Yuna decides early to poke fun at Mizuki’s “Mizupyon” nickname and declares herself “Mizumoripyon,” complete with bunny poses and other taunts to Mizuki’s rapidly increasing annoyance. It provided a nice start to the match and a backbone story to center the match on.
Yuna’s been adding really cool, off the wall stuff to her arsenal and combined with Mizuki’s natural athletic ability and attention to little touches that enhance her matches this was great fun.
There was a tangible sense of desperation and escalation at the end, leading to Mizuki hitting a GORGEOUS Cutie Special variation on her larger opponent for the win.
6- Riho vs Masahiro Takanashi
While I love Gatoh Move in general and was excited about the entire show, this match in particular is primarily why I came rushing back from Sendai.
Riho was a couple months out from leaving Gatoh Move to go freelance and this was one last big singles match against their most frequent male visitor.
Takanashi is an absolute master at working with smaller opponents in a believable way, and Riho of course is a expert in her own right (and usually faces larger opponents). The combined experience in this match was close to 29 years, and did it ever show.

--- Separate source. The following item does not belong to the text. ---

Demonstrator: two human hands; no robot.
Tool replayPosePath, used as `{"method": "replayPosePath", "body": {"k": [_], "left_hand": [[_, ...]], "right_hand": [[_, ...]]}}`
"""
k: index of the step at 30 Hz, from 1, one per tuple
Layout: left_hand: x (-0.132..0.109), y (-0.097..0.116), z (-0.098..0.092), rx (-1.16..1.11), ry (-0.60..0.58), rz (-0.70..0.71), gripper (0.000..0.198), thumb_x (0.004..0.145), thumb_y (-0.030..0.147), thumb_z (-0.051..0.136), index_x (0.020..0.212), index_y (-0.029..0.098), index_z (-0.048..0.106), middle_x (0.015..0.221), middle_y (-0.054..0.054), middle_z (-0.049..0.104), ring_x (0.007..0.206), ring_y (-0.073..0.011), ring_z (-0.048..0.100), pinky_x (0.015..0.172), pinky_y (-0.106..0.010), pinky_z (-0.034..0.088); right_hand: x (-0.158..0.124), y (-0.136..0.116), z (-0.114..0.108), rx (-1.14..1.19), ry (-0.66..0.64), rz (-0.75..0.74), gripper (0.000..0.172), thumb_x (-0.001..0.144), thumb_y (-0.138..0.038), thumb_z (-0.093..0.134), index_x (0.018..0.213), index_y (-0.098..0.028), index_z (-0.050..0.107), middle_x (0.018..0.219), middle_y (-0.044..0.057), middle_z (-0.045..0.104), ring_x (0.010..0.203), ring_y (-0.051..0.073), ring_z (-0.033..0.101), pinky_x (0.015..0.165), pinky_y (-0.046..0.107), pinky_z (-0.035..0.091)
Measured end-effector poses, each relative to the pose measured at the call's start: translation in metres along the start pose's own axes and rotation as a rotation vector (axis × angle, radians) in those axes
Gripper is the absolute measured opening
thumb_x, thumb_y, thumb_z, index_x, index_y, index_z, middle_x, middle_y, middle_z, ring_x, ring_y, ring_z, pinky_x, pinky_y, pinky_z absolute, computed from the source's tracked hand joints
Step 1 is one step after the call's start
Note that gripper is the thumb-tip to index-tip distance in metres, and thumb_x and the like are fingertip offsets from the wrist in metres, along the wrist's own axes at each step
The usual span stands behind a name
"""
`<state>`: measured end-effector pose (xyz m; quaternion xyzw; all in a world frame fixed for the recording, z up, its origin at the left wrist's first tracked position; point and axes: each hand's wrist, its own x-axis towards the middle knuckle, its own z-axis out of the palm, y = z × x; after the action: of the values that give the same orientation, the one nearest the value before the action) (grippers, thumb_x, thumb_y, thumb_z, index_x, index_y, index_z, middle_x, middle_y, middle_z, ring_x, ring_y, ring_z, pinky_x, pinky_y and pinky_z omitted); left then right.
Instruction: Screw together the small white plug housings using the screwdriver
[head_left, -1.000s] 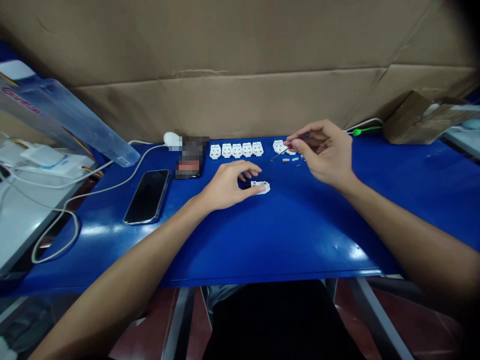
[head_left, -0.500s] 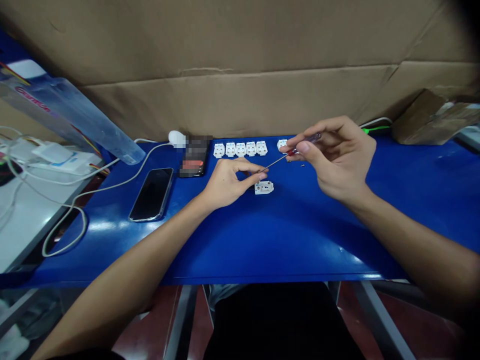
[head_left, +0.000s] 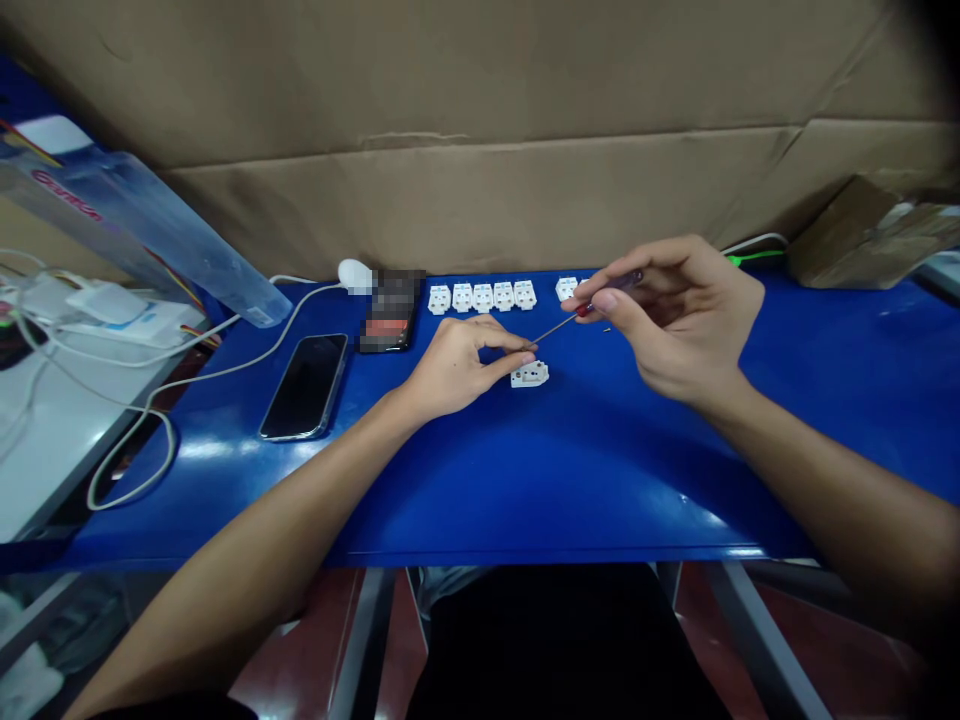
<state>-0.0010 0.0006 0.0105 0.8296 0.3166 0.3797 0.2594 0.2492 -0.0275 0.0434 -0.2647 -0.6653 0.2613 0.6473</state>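
Note:
My right hand (head_left: 675,315) grips a small screwdriver (head_left: 592,305) with a dark red handle; its thin shaft slants down to the left. My left hand (head_left: 461,360) pinches thumb and forefinger around the shaft's tip, and whatever sits between them is too small to name. Just right of those fingertips a white plastic socket part (head_left: 529,375) lies loose on the blue table (head_left: 585,460). A row of several similar white parts (head_left: 483,297) stands behind my left hand. One more white part (head_left: 565,288) peeks out beside my right hand.
A dark phone (head_left: 306,387) lies left of my left arm, a blurred dark object (head_left: 390,310) behind it. White cables (head_left: 180,385) run off the table's left edge to chargers (head_left: 112,310). A clear plastic package (head_left: 150,235) leans at the left. Cardboard (head_left: 480,140) walls the back; a green-tipped cable (head_left: 754,257) lies at right.
My left hand let go of the white part and rose to pinch at the screwdriver's tip. My right hand brought the screwdriver down and left, away from the parts at the back.

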Motion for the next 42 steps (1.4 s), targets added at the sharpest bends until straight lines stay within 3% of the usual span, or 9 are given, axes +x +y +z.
{"method": "replayPosePath", "body": {"k": [6,10,13,18,24,31,42], "left_hand": [[-0.002,-0.003,0.001,0.082,0.017,0.05,0.014,0.106,0.034,0.083,0.113,0.028,0.094,0.101,-0.004,0.09,0.092,-0.0219,0.082,0.085,-0.037,0.065],[-0.003,0.004,0.005,0.218,0.051,0.095,0.018,0.11,0.033,0.077,0.115,0.028,0.094,0.104,-0.004,0.091,0.099,-0.025,0.082,0.093,-0.042,0.065],[-0.004,0.011,0.009,0.261,0.068,0.101,0.018,0.109,0.033,0.076,0.114,0.028,0.093,0.106,-0.004,0.092,0.1,-0.0261,0.081,0.095,-0.044,0.065],[-0.005,0.01,0.013,0.221,0.04,0.067,0.015,0.107,0.033,0.08,0.114,0.028,0.092,0.113,-0.004,0.091,0.101,-0.0267,0.083,0.099,-0.045,0.064],[-0.004,0.002,0.006,0.219,-0.128,-0.045,0.058,0.089,0.044,0.101,0.141,0.025,0.083,0.137,-0.009,0.086,0.123,-0.0339,0.081,0.11,-0.051,0.062],[-0.002,-0.001,0.004,0.15,-0.198,-0.022,0.026,0.096,0.03,0.091,0.123,0.028,0.089,0.126,-0.004,0.089,0.115,-0.0294,0.082,0.107,-0.048,0.062],[-0.004,-0.005,0.005,0.15,-0.177,0.0,0.026,0.095,0.031,0.091,0.12,0.03,0.088,0.123,-0.004,0.089,0.112,-0.0287,0.082,0.102,-0.046,0.062]], "right_hand": [[-0.003,0.003,-0.002,-0.077,-0.025,-0.099,0.019,0.1,-0.027,0.09,0.117,-0.031,0.082,0.102,-0.001,0.09,0.094,0.022,0.09,0.085,0.037,0.08],[-0.009,0.005,-0.003,-0.204,-0.076,-0.193,0.044,0.103,-0.022,0.083,0.145,-0.038,0.079,0.121,-0.002,0.09,0.1,0.024,0.091,0.094,0.043,0.081],[-0.014,0.004,0.0,-0.191,-0.095,-0.142,0.056,0.105,-0.023,0.081,0.156,-0.043,0.071,0.128,-0.003,0.089,0.104,0.024,0.09,0.099,0.044,0.08],[-0.017,0.005,0.003,-0.149,-0.113,-0.022,0.052,0.102,-0.032,0.086,0.151,-0.04,0.071,0.121,0.0,0.089,0.1,0.025,0.09,0.098,0.045,0.08],[-0.015,0.015,-0.003,-0.177,-0.135,0.034,0.05,0.1,-0.036,0.088,0.148,-0.037,0.074,0.112,0.001,0.089,0.096,0.026,0.09,0.097,0.045,0.08],[-0.015,0.022,-0.007,-0.215,-0.192,0.047,0.057,0.095,-0.027,0.092,0.148,-0.038,0.077,0.108,-0.001,0.089,0.088,0.022,0.089,0.094,0.041,0.08],[-0.019,0.022,-0.007,-0.298,-0.243,-0.027,0.061,0.095,-0.024,0.09,0.151,-0.042,0.076,0.115,-0.004,0.09,0.096,0.023,0.089,0.096,0.04,0.079]]}}
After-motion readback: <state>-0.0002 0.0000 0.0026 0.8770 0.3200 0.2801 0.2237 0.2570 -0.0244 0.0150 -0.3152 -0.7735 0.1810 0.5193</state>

The match built from careful counter-grappling to high impact offense naturally, telling an incredible story along the way. During the opening sequence of hold-for-hold struggles there was a particularly excellent exchange of stranglehold reversals.
Throughout the match there was realistic use of Takanashi’s size advantage (in certain counters, the way moves were applied/executed, etc), which is one of my favorite little touches. It adds so much to the match and forced Riho to get clever and make good use of her speed, etc to nullify that edge.
They made each other fight for EVERYTHING, which is so important to immersion and feeling like they’re both doing everything they can to win. The constant counters and back and forth in this are amazing, and it was all so smooth. Takanashi eventually had one counter too many in his bag of tricks and small packaged Riho out of a suplex attempt for the win. This was a wonderful way to end the show, and my match of the night against some stiff competition.
When the biggest criticism I have of a show is that one of the matches deserved more time, it’s a sign things went quite well. Simply fantastic from top to bottom with a variety of great matchups, styles, and of course talent. One of my favorite shows of this trip.